Шестое - некоторые из зон тектонических нарушений имеют такие свойства, что там возможно возникновение техногенных землетрясений. Их еще называют «горные удары». Помните байку о том, как взвод солдат шел по мосту: мост вошел в резонанс с их шагом и развалился. Примерно то же и здесь. Если в зоне тектонического нарушения вы поставите вибрирующую технику и частота ее вибрации случайно окажется близкой к частоте, характеризующей данное место, то возникнет резонанс. Амплитуда колебаний возрастет многократно, и сооружение в какой-то момент провалится в землю. Так произошло, кстати, в Чернобыле. Вы не ослышались. По отчетам сейсмологов известно, что в момент аварии было зафиксировано два толчка непосредственно под четвертым блоком. Но поскольку там не сейсмоопасная зона, «специалисты» решили, что этого не может быть никогда. Были даже попытки изъять эту информацию из первичных источников.Останки блока, как вы знаете, одели в саркофаг, и он уходит в землю и разрушается.


- А на каких объектах капитального строительства в Петербурге побывать удалось?

- В Ольгино, на очистных сооружениях. Там периодически проваливается насосная станция и разрушается стакан аэрации. Это последствия «горных ударов».


- Адам Григорьевич, есть ли у Вас предположения по поводу случившегося в Трансвааль-парке?

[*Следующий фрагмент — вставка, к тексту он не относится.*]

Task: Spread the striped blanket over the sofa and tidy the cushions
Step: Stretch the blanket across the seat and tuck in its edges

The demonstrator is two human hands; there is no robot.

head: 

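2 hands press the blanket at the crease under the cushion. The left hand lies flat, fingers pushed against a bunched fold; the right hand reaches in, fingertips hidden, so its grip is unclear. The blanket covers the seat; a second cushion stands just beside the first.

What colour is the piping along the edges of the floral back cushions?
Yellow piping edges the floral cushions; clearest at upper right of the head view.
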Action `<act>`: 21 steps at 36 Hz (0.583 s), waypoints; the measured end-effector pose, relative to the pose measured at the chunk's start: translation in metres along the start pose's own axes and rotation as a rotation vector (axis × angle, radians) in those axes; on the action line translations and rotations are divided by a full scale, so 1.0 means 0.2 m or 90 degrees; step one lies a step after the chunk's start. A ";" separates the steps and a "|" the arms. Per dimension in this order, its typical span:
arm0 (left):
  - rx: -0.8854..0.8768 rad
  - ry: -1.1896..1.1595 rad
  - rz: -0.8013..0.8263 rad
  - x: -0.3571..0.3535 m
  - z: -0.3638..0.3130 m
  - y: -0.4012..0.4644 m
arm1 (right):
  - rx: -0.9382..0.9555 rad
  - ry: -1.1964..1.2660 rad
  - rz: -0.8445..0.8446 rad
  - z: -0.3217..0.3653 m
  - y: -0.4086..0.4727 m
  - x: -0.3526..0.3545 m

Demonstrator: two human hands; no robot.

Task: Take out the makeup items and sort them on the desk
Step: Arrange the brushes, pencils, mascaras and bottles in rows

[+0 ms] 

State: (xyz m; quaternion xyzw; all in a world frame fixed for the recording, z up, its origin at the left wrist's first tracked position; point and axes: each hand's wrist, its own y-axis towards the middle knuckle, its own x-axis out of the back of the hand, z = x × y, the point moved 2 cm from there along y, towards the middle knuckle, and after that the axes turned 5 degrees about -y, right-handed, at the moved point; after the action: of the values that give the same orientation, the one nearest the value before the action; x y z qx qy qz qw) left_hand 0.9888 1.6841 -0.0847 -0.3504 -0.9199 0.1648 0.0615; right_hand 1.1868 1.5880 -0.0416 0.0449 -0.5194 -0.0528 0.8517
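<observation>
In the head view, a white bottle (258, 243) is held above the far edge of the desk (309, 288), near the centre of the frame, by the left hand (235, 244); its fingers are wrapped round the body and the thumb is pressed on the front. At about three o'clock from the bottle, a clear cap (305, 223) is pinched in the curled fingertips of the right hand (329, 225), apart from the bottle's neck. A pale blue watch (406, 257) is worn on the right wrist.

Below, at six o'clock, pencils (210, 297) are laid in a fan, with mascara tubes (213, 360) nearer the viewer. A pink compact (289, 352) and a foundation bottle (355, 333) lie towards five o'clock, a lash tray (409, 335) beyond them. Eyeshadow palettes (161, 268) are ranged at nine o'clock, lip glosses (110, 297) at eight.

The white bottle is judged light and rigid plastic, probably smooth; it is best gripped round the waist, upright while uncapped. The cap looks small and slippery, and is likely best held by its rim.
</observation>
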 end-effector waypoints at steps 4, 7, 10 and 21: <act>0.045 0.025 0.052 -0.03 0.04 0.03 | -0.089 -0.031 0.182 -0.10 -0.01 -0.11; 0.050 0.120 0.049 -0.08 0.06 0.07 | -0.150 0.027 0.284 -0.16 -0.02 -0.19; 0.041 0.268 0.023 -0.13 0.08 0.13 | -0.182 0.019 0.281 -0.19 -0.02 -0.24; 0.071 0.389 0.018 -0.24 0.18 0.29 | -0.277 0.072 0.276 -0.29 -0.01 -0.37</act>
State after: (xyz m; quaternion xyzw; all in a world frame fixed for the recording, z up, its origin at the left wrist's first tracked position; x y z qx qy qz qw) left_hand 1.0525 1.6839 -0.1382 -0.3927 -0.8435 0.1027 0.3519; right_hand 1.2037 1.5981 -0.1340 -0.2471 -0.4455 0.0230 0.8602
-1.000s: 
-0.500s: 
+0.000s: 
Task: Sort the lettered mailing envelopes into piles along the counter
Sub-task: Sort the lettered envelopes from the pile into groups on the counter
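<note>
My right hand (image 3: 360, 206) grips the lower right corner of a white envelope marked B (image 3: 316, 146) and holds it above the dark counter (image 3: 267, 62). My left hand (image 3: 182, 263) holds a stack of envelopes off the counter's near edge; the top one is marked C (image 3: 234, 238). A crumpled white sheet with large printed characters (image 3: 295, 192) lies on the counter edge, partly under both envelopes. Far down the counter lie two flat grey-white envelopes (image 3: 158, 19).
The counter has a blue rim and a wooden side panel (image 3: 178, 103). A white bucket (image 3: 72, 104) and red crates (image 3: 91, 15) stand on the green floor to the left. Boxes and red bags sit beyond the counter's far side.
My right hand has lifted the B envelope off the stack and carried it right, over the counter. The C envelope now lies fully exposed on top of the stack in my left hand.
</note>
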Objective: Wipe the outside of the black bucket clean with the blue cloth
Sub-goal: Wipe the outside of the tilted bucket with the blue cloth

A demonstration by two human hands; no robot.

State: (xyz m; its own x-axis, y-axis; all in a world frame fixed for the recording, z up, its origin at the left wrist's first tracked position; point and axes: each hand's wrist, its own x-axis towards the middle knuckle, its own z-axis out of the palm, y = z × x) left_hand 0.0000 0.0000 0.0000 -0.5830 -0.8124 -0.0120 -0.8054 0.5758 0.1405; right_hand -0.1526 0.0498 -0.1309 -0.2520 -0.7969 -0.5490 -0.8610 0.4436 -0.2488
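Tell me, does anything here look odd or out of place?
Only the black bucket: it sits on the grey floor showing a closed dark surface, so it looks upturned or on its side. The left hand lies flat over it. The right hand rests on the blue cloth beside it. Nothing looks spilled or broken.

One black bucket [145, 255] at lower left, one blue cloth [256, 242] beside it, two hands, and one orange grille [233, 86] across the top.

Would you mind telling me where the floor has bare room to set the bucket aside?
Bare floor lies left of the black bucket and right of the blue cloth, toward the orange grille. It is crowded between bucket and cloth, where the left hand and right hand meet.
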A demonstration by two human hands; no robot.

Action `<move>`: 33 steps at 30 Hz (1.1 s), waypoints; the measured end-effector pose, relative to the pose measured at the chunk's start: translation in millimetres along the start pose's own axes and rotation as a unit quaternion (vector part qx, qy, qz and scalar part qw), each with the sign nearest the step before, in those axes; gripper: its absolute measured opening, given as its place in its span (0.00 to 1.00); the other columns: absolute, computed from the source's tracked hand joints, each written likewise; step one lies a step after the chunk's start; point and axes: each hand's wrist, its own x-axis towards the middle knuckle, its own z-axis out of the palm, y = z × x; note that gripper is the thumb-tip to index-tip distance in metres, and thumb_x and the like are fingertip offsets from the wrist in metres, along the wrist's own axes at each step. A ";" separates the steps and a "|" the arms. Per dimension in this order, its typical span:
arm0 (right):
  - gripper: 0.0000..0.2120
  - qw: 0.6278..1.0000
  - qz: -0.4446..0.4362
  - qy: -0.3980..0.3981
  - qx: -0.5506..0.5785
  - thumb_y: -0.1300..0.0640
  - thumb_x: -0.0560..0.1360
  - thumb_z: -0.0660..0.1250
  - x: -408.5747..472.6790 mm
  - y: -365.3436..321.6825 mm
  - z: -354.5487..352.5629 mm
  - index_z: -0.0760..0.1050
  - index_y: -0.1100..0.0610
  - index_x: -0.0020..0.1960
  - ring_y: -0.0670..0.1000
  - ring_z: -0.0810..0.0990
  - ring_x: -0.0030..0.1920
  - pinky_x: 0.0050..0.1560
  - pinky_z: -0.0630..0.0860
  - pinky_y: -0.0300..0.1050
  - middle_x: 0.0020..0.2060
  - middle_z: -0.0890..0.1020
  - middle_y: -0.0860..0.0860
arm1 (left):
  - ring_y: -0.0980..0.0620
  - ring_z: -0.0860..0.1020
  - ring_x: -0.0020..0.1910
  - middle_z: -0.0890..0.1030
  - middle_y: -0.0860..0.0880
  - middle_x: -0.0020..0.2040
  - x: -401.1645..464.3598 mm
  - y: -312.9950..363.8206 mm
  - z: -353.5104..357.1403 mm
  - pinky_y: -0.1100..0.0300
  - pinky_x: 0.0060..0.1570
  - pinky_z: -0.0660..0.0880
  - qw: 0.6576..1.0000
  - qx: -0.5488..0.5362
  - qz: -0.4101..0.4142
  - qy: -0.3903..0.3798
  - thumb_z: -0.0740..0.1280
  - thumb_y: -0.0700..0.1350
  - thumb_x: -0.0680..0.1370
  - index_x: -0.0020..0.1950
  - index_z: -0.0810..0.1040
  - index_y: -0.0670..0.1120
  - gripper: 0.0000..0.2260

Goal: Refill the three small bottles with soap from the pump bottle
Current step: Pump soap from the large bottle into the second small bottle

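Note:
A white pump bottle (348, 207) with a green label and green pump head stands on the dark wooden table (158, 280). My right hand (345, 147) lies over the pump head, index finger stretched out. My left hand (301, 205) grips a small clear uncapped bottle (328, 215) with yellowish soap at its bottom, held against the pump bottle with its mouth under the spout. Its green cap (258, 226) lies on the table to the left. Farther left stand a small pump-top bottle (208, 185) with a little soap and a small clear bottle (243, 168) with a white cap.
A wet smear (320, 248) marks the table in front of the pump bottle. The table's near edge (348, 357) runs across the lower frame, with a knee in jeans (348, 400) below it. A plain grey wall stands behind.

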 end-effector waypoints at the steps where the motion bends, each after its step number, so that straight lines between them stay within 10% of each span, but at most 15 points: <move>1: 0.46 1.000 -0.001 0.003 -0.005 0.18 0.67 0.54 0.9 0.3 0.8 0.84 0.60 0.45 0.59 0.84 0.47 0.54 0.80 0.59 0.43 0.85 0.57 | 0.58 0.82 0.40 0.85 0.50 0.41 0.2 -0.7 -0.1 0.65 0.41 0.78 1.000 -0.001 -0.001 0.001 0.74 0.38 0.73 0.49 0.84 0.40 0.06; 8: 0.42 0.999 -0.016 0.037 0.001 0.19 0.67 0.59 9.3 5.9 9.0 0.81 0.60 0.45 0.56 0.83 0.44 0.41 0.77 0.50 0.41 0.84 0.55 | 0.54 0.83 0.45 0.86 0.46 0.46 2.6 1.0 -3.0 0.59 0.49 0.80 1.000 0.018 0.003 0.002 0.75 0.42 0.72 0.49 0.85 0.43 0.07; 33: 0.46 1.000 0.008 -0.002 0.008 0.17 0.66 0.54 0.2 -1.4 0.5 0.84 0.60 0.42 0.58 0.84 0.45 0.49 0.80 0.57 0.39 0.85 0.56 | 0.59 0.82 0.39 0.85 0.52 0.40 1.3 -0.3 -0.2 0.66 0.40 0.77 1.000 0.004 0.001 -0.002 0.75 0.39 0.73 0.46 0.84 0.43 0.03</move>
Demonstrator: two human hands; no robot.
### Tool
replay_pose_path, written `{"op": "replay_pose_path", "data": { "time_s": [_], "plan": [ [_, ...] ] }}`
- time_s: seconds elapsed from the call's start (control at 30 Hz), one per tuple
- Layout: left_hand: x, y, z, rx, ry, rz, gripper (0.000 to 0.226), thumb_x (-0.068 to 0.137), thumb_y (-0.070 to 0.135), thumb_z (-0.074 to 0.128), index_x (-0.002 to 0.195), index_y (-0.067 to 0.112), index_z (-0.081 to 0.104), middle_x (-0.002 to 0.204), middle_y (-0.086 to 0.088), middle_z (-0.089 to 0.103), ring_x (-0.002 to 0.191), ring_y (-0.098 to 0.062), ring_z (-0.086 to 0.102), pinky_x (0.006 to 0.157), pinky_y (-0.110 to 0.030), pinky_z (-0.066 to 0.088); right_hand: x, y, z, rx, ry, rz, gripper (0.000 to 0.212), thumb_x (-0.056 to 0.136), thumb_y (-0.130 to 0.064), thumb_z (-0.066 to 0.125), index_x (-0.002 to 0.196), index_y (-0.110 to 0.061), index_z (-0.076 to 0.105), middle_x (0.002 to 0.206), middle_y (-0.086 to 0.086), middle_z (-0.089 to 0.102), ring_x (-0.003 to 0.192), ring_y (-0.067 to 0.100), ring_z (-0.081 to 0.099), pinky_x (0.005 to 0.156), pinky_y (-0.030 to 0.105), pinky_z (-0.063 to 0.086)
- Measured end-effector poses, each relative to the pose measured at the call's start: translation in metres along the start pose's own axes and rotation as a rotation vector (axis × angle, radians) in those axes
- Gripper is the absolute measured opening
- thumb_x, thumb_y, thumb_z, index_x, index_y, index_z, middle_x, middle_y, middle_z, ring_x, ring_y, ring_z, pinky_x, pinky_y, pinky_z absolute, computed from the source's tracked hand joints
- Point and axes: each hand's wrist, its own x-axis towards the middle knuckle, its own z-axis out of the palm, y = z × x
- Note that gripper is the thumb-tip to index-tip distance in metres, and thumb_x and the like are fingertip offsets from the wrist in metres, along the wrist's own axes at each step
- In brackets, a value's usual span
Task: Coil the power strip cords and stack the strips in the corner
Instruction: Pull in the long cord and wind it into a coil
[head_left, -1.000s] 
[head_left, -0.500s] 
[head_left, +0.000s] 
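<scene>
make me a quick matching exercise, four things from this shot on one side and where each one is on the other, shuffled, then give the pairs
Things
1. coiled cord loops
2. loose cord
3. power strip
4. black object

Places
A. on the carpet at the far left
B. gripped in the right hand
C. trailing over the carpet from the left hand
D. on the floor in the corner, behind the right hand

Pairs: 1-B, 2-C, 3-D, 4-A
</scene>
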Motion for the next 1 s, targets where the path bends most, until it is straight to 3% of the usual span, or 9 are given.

- Там, где построили аквапарк, был овраг и били родники. Это надежные признаки зоны тектонического нарушения. Точно знаю, что при строительстве аквапарка на «кисель» грунта положили железобетонную плиту, и негибкий железобетон оказался в условиях, когда на него действует планетарная пульсация. Кроме того, внутри в аквапарке был аттракцион - океанская волна. Это динамическая нагрузка. В результате возник резонанс и плита лопнула.


- А Басманный рынок?

- Согласно опросам очевидцев, сначала упала крыша, и в этот же момент прорвало трубу с горячей водой. Это дополнительный признак «подвижек». Сразу упали стены. Почему? Им же, чтобы устоять, крыша не нужна - они сами по себе. Все это произошло из-за подвижек грунта, что характерно для зон тектонических нарушений. Стены при уходе в грунт наклонялись (объекты практически никогда не уходят в землю без наклона). В результате балки вышли из зацепления и перекрытия рухнули. То же самое было в Катовицах. Там, кстати, прямо перед аварией пошли трещины в полу…


- Вы не думали создать карту геопатогенных зон города?

- Это невозможно. Геопатагенные зоны беспорядочные, маленькие, и информация о большинстве из них абсолютно бессмысленна. Какое дело жителю, что в сквере по соседству проходит нарушение. Важно, когда это касается дома, где он живет. А вокруг здания исследование всегда можно провести.